Work task.
In the records below, find the line holding "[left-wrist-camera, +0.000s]"; copy it and every line after it to the end, omitting all images.

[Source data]

■ ■ ■

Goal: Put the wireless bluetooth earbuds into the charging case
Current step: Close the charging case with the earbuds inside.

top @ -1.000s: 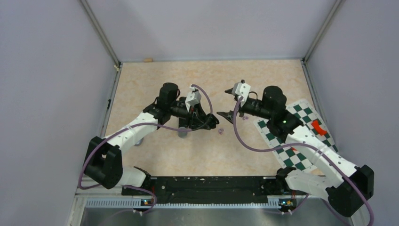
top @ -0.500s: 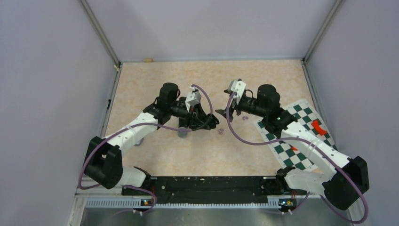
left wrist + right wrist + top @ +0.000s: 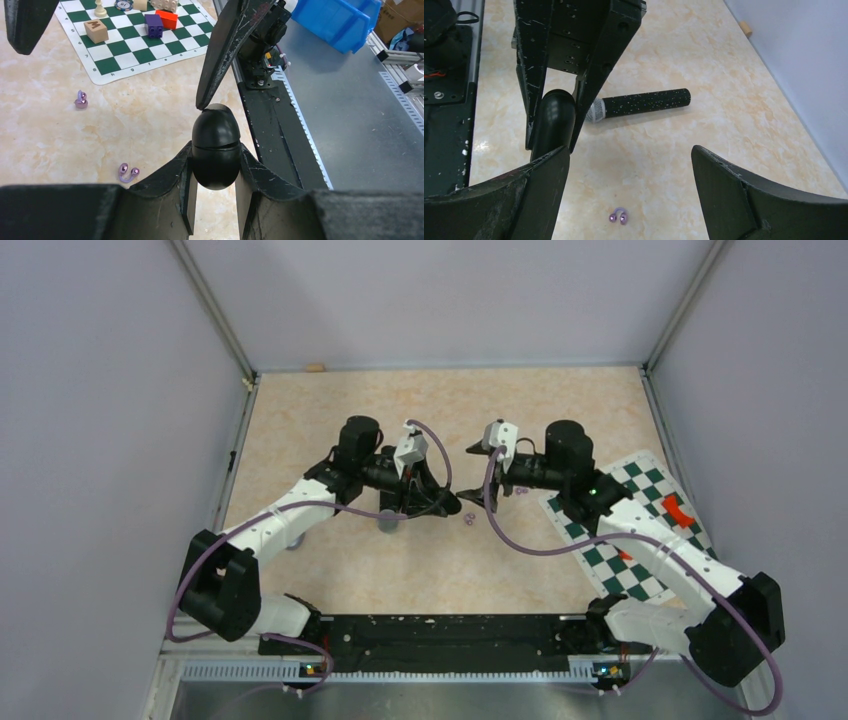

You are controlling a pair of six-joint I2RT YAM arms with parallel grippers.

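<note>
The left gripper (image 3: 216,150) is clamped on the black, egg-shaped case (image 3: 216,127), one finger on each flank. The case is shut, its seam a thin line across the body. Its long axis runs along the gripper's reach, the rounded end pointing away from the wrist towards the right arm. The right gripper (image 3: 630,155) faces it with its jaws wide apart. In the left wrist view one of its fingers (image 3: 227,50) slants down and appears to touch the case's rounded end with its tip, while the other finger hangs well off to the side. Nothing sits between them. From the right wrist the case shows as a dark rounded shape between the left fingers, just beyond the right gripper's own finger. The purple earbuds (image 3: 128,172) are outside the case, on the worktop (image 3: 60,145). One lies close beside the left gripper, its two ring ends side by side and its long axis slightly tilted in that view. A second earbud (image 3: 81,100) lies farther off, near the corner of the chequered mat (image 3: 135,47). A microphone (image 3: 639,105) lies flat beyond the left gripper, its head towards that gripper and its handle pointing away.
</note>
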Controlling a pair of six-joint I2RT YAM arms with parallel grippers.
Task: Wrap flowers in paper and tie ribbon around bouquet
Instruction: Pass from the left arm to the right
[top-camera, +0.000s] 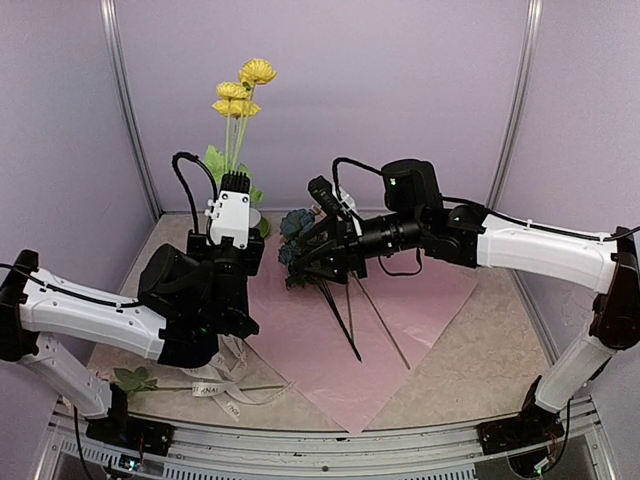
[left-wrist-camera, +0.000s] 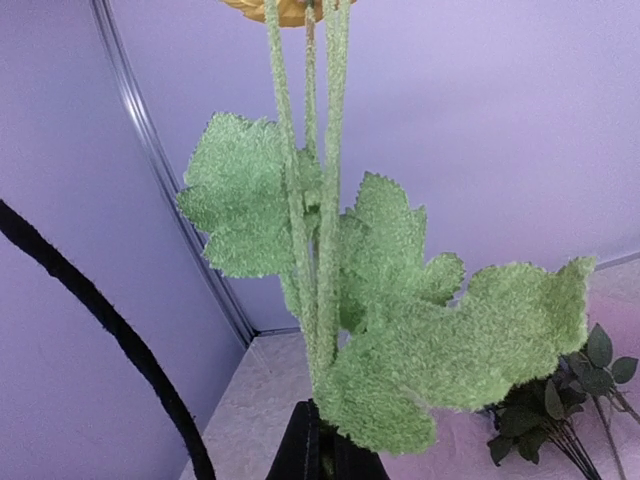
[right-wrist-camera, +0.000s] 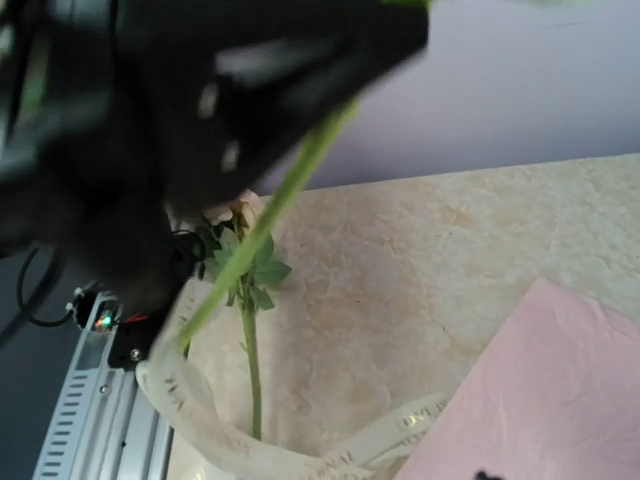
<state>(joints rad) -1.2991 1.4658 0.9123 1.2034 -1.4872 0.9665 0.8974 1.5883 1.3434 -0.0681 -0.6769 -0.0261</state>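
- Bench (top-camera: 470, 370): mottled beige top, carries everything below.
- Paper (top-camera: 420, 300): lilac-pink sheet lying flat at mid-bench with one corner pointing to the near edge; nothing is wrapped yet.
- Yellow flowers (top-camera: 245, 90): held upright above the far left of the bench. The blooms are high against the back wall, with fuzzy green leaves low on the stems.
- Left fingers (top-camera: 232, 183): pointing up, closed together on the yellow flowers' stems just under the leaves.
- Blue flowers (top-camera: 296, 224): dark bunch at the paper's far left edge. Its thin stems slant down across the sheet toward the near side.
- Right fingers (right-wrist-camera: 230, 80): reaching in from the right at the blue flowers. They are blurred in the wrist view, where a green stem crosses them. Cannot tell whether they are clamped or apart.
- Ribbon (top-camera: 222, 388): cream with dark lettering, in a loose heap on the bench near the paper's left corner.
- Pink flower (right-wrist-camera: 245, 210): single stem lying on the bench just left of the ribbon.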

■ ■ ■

Reply to the exercise.
[left-wrist-camera, +0.000s] 
[right-wrist-camera, +0.000s] 
<state>(joints rad) -1.2991 1.4658 0.9123 1.2034 -1.4872 0.9665 0.8974 1.5883 1.3434 -0.0681 -0.6769 -0.0261</state>
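- Bench (top-camera: 470, 370): mottled beige top, carries everything below.
- Paper (top-camera: 420, 300): lilac-pink sheet lying flat at mid-bench with one corner pointing to the near edge; nothing is wrapped yet.
- Yellow flowers (top-camera: 245, 90): held upright above the far left of the bench. The blooms are high against the back wall, with fuzzy green leaves low on the stems.
- Left fingers (top-camera: 232, 183): pointing up, closed together on the yellow flowers' stems just under the leaves.
- Blue flowers (top-camera: 296, 224): dark bunch at the paper's far left edge. Its thin stems slant down across the sheet toward the near side.
- Right fingers (right-wrist-camera: 230, 80): reaching in from the right at the blue flowers. They are blurred in the wrist view, where a green stem crosses them. Cannot tell whether they are clamped or apart.
- Ribbon (top-camera: 222, 388): cream with dark lettering, in a loose heap on the bench near the paper's left corner.
- Pink flower (right-wrist-camera: 245, 210): single stem lying on the bench just left of the ribbon.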

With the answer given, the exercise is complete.